_YOUR GOAL_
Restate word for word all of the lines below, with each image left out.

╔══

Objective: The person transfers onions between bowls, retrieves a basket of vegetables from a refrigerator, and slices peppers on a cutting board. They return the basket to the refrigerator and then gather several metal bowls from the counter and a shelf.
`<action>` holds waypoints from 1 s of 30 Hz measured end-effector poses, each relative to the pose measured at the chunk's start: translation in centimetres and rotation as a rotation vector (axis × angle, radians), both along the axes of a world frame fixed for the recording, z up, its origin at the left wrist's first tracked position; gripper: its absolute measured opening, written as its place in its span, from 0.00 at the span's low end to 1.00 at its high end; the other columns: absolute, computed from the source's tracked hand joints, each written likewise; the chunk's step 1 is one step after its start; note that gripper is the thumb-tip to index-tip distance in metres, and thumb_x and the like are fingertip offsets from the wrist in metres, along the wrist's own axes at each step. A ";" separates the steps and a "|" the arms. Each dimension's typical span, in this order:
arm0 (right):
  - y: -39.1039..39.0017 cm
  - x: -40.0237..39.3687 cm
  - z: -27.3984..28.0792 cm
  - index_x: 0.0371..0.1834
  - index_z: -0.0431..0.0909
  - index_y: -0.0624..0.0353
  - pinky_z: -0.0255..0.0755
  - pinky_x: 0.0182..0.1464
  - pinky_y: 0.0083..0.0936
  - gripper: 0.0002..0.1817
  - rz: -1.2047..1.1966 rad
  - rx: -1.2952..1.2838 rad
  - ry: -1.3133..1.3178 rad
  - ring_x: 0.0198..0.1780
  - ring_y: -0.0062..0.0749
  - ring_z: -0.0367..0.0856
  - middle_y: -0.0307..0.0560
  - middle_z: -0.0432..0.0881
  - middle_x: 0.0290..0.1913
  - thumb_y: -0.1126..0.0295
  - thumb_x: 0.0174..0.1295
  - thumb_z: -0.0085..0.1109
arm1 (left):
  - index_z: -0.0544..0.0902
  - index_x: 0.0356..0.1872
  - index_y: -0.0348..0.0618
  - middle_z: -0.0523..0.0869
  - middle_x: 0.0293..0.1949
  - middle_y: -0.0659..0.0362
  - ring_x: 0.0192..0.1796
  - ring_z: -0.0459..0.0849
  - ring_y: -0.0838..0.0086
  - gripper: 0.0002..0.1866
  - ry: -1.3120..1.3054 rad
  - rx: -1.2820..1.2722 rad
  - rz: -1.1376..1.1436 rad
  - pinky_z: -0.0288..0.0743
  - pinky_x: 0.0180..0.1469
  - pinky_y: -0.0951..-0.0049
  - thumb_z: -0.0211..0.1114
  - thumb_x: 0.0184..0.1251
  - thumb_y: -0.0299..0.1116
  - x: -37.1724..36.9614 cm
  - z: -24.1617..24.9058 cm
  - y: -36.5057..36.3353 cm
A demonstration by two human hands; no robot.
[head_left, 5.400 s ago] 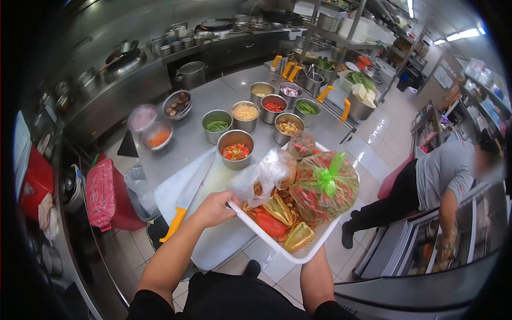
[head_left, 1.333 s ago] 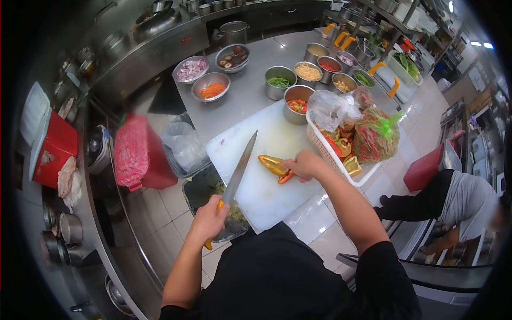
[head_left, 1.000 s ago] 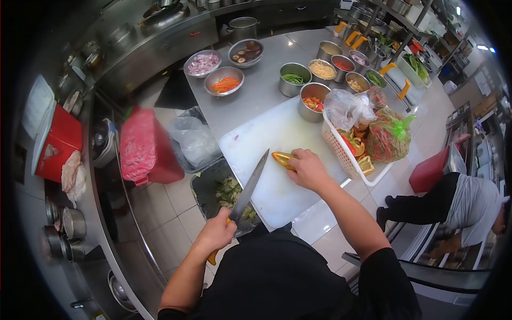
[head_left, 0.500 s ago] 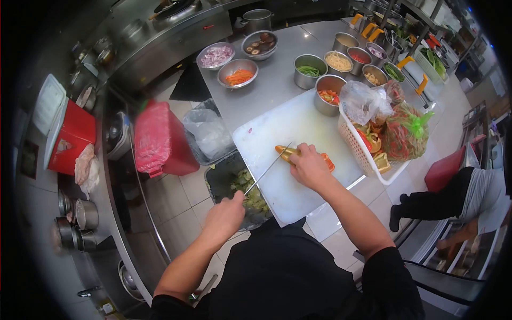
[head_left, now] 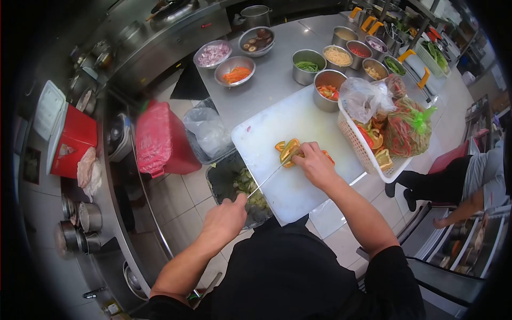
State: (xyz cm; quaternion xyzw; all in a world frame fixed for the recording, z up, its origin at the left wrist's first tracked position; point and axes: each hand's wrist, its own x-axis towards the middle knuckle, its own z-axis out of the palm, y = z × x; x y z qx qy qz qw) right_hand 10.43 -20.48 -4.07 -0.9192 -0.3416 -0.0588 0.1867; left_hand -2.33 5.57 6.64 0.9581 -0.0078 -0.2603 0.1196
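In clamped fingers, a pepper (head_left: pixel 288 148) is being held on the board (head_left: pixel 294 201) by the right hand (head_left: pixel 316 167), a knife (head_left: pixel 266 180) across its left edge by the left hand (head_left: pixel 225 220).

The left hand (head_left: pixel 224 220) gripped a knife (head_left: pixel 264 182), its blade slanting away toward a yellow pepper (head_left: pixel 289 150) that the right hand (head_left: pixel 316 164) held on a white chopping board (head_left: pixel 293 202). A smaller yellow piece (head_left: pixel 280 145) lay left of the right hand, an orange-red piece (head_left: pixel 330 157) showed just right of it, a white basket (head_left: pixel 356 146) stood farther right, and a steel pot (head_left: pixel 325 104) stood beyond that hand
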 end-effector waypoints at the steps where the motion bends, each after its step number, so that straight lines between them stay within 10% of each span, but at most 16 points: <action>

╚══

_EXERCISE RESPONSE_
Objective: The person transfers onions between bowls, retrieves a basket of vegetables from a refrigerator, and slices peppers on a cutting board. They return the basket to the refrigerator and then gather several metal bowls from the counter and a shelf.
`<action>` holds waypoints from 1 s of 30 Hz measured end-effector poses, each relative to the pose measured at the chunk's start: translation in centimetres and rotation as a rotation vector (axis × angle, radians), both along the axes of a world frame fixed for the recording, z up, its origin at the left wrist's first tracked position; gripper: its absolute measured opening, written as its place in its span, from 0.00 at the span's low end to 1.00 at its high end; the other columns: absolute, computed from the source's tracked hand joints, each written likewise; the chunk's step 1 is one step after its start; note that gripper is the thumb-tip to index-tip distance in metres, and thumb_x and the like are fingertip offsets from the wrist in metres, along the wrist's own axes at each step. A ";" separates the steps and a "|" the arms. Each dimension's typical span, in this order:
arm0 (right):
  - y: -39.1039..39.0017 cm
  - x: -40.0237..39.3687 cm
  - z: -27.3984..28.0792 cm
  - index_x: 0.0371..0.1834
  - index_z: -0.0431..0.0909
  - index_y: -0.0624..0.0353
  - pinky_z: -0.0255..0.0755
  - pinky_x: 0.0182..0.1464
  - pinky_y: 0.0083..0.0936
  - gripper: 0.0002..0.1817
  - rz: -1.2047..1.1966 rad
  - rx: -1.2952..1.2838 rad
  - ry: -1.3133..1.3178 rad
  - ring_x: 0.0198..0.1780
  - ring_y: -0.0062..0.0749
  - ring_z: -0.0367..0.0856
  - middle_y: -0.0307..0.0560
  - middle_z: -0.0432..0.0881
  - middle_x: 0.0290..0.1913
  - thumb_y: -0.1126..0.0295
  - thumb_x: 0.0174..0.1295
  - thumb_z: -0.0085..0.1109
arm1 (left):
  - index_z: -0.0544..0.0902
  - index_x: 0.0356..0.1872
  - index_y: -0.0348..0.0618
  - middle_z: -0.0523..0.0869
  - middle_x: 0.0293..0.1949
  - middle_y: -0.0659..0.0362
  - ring_x: 0.0192..0.1796
  - ring_z: -0.0459..0.0849
  - ring_y: -0.0838..0.0086
  - gripper: 0.0002..0.1866
  - ry: -1.3120..1.3054 rad
  - rx: -1.2820..1.2722 rad
  - rz: -1.1376..1.1436 rad
  - pinky_z: -0.0288..0.0743
  - pinky_x: 0.0180..0.1469
  - pinky_y: -0.0951..-0.0049
  - thumb_z: -0.0211..0.1114
  - thumb_x: 0.0184..0.1251
  - thumb_y: -0.0299..0.1116
  - x: -37.1724..36.9614 cm
  - z: -24.1617..24.9058 cm
  - y: -36.5057..36.3353 cm
A demonstration by two human hands; no robot.
[head_left, 5.400 s ago] 
[head_left, 1.333 s ago] 
[head_left, 1.000 s ago] 
[head_left, 0.500 s ago] 
[head_left, now] 
State: (xyz cm; quaternion xyzw; all in a world frame fixed for the recording, z up, its origin at the left wrist's first tracked position; point and axes: each hand's wrist, its own x-axis towards the middle knuckle, its own z-axis out of the palm, y = z × x; x y z qx qy qz qw) right_hand 10.43 -20.48 -4.07 -0.9192 -0.3416 -0.0588 0.1867; left_hand -2.33 5.57 6.64 0.9581 -0.0078 -0.2603 0.1196
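In clamped fingers, a pepper (head_left: pixel 288 148) is being held on the board (head_left: pixel 294 201) by the right hand (head_left: pixel 316 167), a knife (head_left: pixel 266 180) across its left edge by the left hand (head_left: pixel 225 220).

The left hand (head_left: pixel 224 220) gripped a knife (head_left: pixel 264 182), its blade slanting away toward a yellow pepper (head_left: pixel 289 150) that the right hand (head_left: pixel 316 164) held on a white chopping board (head_left: pixel 293 202). A smaller yellow piece (head_left: pixel 280 145) lay left of the right hand, an orange-red piece (head_left: pixel 330 157) showed just right of it, a white basket (head_left: pixel 356 146) stood farther right, and a steel pot (head_left: pixel 325 104) stood beyond that hand
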 end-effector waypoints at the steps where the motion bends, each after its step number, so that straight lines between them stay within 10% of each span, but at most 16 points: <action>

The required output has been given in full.